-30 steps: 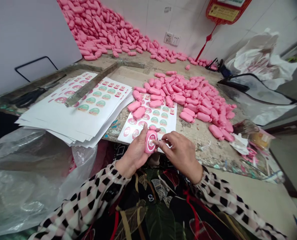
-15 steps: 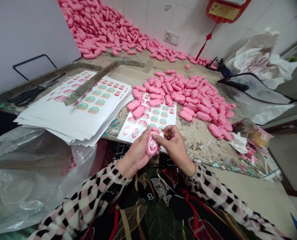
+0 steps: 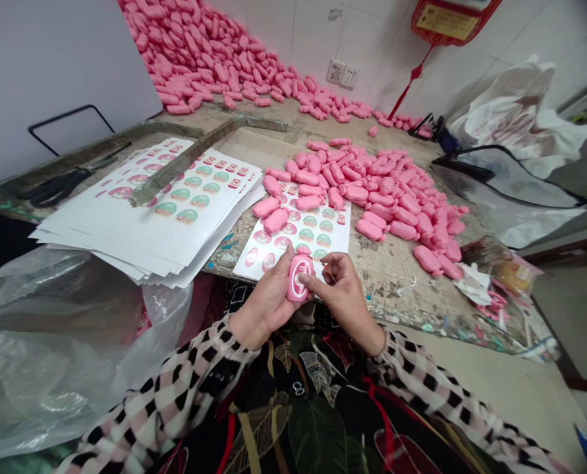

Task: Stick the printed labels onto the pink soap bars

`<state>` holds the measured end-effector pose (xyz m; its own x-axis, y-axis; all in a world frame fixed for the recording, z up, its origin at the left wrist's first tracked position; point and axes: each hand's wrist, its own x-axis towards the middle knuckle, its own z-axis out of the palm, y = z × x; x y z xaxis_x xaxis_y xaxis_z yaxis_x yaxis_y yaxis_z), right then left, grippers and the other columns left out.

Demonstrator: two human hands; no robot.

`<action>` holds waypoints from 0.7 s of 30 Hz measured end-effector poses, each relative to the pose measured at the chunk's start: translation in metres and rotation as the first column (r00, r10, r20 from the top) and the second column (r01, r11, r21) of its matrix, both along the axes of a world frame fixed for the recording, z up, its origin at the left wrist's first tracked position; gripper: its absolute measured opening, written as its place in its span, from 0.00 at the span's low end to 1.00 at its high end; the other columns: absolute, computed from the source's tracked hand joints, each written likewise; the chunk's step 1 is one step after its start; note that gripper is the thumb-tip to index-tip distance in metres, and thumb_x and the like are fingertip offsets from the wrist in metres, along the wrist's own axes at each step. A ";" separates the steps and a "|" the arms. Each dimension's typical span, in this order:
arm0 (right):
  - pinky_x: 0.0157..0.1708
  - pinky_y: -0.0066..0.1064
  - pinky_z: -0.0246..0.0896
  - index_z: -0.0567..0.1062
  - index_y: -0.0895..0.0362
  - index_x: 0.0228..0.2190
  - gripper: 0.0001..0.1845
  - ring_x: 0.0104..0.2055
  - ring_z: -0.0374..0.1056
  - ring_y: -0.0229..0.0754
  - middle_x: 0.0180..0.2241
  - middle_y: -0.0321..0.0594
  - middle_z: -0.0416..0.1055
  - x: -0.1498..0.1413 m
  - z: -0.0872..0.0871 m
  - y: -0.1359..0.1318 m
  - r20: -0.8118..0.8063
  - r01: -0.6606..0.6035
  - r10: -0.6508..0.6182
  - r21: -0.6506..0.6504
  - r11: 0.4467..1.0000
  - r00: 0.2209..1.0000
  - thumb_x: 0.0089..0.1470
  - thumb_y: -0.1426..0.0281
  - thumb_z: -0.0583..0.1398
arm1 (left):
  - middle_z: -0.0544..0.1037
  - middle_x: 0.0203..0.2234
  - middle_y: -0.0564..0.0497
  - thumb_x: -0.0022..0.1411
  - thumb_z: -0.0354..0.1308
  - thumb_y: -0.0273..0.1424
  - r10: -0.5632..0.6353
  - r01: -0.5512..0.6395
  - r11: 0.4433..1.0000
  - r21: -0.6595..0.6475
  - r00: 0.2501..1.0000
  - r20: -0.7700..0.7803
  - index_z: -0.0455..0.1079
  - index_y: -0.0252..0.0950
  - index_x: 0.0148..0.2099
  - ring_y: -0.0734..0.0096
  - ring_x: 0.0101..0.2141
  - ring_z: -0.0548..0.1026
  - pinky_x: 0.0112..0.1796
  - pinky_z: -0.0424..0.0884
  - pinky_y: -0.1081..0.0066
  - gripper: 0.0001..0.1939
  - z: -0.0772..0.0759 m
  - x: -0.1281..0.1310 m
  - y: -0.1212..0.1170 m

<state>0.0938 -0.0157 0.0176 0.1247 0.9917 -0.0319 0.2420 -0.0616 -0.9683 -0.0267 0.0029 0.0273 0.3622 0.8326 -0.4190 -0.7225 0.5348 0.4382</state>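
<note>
My left hand (image 3: 268,299) is closed around a small pink oval piece (image 3: 298,278) with a round sticker on its face, held upright just below the table edge. My right hand (image 3: 340,293) is beside it, its thumb and forefinger pressing on the sticker and the other fingers curled. Right behind both hands lies a sticker sheet (image 3: 298,240) with round pink and green labels. A heap of pink pieces (image 3: 382,191) lies on and beyond that sheet.
A stack of sticker sheets (image 3: 149,210) lies at the left under a metal bar (image 3: 174,171). A large pile of pink pieces (image 3: 214,59) runs along the back wall. Clear plastic bags hang at the left (image 3: 51,342) and right (image 3: 510,210). Scraps (image 3: 495,289) litter the table's right edge.
My right hand has moved in from the side of the pink piece and now presses the sticker on its face. My left hand has kept its hold in about the same place.
</note>
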 end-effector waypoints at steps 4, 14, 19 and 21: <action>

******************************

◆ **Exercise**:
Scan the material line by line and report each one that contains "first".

◆ **Reply**:
`<state>` holds the measured end-effector pose (xyz m; its own x-axis, y-axis; all in a world frame fixed for the recording, z up, its origin at the left wrist's first tracked position; point and axes: each hand's wrist, its own x-axis towards the middle knuckle, its own z-axis out of the palm, y = z × x; x y z xaxis_x xaxis_y xaxis_z yaxis_x yaxis_y yaxis_z), right then left, grippers and the other columns left out.
`<action>` holds waypoints from 0.7 s of 30 Hz measured end-effector poses, each relative to the pose measured at the chunk's start: translation in metres and rotation as the first column (r00, r10, r20 from the top) and the second column (r01, r11, r21) of its matrix, both along the axes of a world frame fixed for the recording, z up, its origin at the left wrist's first tracked position; gripper: its absolute measured opening, written as its place in its span, from 0.00 at the span's low end to 1.00 at its high end; the other columns: absolute, computed from the source's tracked hand joints, each written likewise; the chunk's step 1 is one step after its start; note that gripper is the thumb-tip to index-tip distance in metres, and thumb_x and the like are fingertip offsets from the wrist in metres, along the wrist's own axes at each step. A ";" separates the steps and a "|" the arms. Each dimension's typical span, in this order:

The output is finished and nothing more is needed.